Only some lines are wanted. Transcribe, exactly, the lines below from the line with "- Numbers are" up to and including the line with "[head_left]".

[Data extracted from a collection]
====================
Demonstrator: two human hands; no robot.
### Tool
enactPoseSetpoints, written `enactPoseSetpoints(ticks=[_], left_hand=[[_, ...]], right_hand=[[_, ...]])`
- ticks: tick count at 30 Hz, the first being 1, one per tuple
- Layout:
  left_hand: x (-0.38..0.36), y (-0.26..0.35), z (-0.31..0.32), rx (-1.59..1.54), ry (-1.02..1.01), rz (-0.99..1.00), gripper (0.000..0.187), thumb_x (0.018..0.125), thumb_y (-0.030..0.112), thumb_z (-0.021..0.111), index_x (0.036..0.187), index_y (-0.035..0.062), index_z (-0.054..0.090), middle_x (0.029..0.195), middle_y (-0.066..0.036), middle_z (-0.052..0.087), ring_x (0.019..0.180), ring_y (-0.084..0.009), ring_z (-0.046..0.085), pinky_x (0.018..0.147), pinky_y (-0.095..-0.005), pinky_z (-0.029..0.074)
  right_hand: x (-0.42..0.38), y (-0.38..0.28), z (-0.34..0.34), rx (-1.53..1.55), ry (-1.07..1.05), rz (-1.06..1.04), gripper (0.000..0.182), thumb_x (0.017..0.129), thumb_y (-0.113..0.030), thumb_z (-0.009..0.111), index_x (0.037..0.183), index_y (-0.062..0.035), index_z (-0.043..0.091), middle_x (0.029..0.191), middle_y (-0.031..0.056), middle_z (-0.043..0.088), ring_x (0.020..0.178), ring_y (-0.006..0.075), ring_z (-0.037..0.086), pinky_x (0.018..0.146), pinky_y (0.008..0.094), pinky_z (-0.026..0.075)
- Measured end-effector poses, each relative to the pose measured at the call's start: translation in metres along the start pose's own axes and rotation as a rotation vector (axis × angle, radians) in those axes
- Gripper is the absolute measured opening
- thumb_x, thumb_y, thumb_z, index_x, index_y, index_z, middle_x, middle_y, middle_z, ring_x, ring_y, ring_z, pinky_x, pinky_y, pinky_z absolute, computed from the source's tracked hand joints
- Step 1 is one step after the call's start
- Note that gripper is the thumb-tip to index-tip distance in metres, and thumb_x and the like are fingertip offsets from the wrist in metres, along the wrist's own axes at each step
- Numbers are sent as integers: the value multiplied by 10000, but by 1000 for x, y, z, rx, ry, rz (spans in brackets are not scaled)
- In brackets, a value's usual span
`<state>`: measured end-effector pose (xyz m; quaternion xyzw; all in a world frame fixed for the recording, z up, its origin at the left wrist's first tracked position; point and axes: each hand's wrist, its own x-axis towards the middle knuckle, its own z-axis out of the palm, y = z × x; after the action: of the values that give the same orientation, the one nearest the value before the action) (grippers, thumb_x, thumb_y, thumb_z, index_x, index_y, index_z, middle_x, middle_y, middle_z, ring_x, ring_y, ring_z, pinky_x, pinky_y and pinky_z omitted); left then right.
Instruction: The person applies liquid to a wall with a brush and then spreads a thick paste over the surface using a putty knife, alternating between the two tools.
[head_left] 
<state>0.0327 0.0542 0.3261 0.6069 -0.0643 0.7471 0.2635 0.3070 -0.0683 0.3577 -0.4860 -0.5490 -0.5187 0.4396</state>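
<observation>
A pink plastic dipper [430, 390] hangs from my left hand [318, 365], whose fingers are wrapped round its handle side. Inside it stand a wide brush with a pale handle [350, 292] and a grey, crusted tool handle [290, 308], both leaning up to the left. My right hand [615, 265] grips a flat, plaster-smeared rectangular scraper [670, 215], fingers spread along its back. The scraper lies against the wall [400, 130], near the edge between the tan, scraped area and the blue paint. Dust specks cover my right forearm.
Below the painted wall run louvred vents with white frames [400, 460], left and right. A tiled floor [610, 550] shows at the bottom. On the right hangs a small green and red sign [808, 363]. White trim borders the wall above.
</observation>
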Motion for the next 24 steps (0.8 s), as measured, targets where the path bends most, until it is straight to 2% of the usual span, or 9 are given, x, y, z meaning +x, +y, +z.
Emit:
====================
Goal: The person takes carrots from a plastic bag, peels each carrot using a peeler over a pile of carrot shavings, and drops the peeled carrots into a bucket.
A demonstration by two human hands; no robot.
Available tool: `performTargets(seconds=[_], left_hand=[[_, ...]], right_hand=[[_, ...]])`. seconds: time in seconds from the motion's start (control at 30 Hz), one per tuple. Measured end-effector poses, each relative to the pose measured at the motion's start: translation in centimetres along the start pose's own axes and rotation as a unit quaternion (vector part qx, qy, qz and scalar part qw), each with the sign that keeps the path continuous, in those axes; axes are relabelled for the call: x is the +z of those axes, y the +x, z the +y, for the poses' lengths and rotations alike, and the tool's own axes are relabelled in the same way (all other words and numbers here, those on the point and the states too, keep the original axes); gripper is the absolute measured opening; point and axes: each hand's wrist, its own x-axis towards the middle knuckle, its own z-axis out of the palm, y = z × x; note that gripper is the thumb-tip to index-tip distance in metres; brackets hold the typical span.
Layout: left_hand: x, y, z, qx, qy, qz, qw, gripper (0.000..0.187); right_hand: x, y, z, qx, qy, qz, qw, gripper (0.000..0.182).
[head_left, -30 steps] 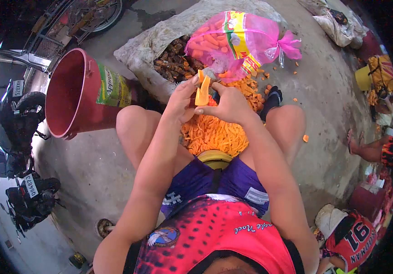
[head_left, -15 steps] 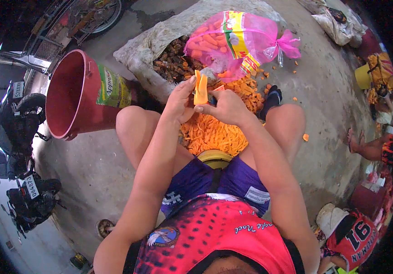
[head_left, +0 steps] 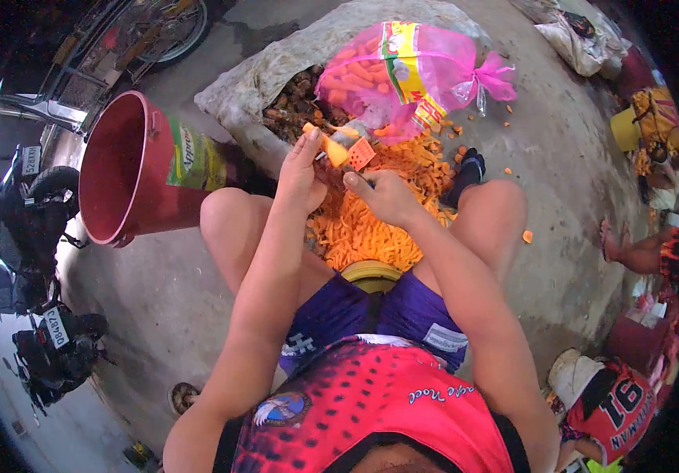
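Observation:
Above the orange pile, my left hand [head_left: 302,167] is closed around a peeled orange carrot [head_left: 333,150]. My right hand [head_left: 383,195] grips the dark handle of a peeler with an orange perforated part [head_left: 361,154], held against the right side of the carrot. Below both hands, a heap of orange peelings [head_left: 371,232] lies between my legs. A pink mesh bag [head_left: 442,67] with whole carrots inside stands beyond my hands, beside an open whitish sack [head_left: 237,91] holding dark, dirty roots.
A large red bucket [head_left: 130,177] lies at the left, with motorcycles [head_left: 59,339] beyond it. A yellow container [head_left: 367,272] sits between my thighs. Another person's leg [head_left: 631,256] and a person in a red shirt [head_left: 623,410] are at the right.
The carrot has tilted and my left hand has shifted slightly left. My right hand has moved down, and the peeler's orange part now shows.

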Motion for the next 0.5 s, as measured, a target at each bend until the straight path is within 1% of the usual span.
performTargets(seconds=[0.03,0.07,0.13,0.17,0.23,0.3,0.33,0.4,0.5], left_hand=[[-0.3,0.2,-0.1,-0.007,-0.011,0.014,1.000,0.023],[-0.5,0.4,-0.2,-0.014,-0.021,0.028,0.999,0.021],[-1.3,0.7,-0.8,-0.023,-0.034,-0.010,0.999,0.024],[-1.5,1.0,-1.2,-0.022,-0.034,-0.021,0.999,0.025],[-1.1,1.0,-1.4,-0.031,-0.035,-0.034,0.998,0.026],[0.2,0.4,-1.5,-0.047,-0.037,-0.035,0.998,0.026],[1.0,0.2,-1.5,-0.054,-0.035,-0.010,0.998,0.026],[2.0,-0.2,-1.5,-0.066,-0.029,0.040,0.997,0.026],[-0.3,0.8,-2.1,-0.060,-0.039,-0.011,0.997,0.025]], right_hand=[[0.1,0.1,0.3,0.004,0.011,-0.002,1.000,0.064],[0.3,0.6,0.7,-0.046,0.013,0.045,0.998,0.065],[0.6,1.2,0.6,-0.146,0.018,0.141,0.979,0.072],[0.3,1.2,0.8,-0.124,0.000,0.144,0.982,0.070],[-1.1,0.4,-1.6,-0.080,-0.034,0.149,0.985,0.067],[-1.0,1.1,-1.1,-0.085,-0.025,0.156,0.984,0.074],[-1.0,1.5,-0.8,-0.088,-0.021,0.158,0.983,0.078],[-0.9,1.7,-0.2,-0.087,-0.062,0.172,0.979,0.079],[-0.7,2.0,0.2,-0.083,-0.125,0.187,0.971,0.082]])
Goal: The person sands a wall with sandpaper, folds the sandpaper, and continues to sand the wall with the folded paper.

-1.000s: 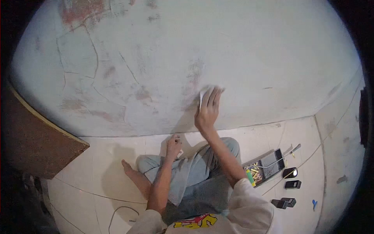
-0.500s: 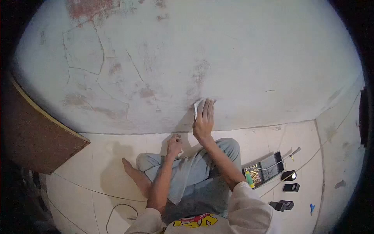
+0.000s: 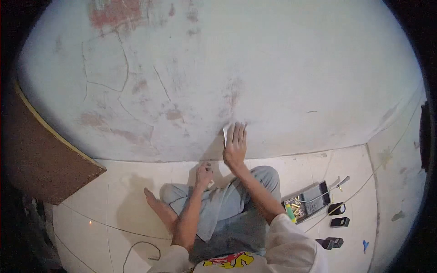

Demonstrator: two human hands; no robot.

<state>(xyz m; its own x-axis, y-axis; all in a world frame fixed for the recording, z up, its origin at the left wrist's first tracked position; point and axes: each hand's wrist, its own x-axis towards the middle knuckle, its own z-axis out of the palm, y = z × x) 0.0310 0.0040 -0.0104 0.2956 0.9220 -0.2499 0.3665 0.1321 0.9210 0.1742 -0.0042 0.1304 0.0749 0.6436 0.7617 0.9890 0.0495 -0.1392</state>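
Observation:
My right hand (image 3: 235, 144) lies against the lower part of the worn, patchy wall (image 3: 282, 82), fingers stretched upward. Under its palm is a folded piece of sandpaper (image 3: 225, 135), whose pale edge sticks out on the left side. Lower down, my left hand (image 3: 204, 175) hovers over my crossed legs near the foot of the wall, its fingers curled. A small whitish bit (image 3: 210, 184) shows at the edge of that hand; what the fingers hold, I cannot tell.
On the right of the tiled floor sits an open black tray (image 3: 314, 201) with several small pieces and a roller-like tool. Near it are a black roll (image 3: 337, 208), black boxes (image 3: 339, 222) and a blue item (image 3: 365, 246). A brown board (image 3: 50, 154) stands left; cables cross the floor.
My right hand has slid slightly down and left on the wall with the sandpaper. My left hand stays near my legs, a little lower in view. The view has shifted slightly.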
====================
Solution below –
- Numbers are sent as integers: the value multiplied by 10000, but by 1000 for x, y, z, rx, ry, rz (spans in brackets are not scaled)
- In brackets, a value's usual span
`<state>`: measured end-effector pose (xyz m; quaternion xyzw; all in a world frame fixed for the recording, z up, its origin at the left wrist's first tracked position; point and axes: each hand's wrist, its own x-axis towards the middle knuckle, its own z-axis out of the palm, y = z × x; after the action: of the values that give the same orientation, the one nearest the value before the action) (grippers, thumb_x, thumb_y, thumb_z, index_x, index_y, index_z, middle_x, middle_y, middle_z, ring_x, ring_y, ring_z, pinky_x, pinky_y and pinky_z omitted); left then right.
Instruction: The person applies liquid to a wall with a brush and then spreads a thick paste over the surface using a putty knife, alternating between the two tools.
[head_left] 

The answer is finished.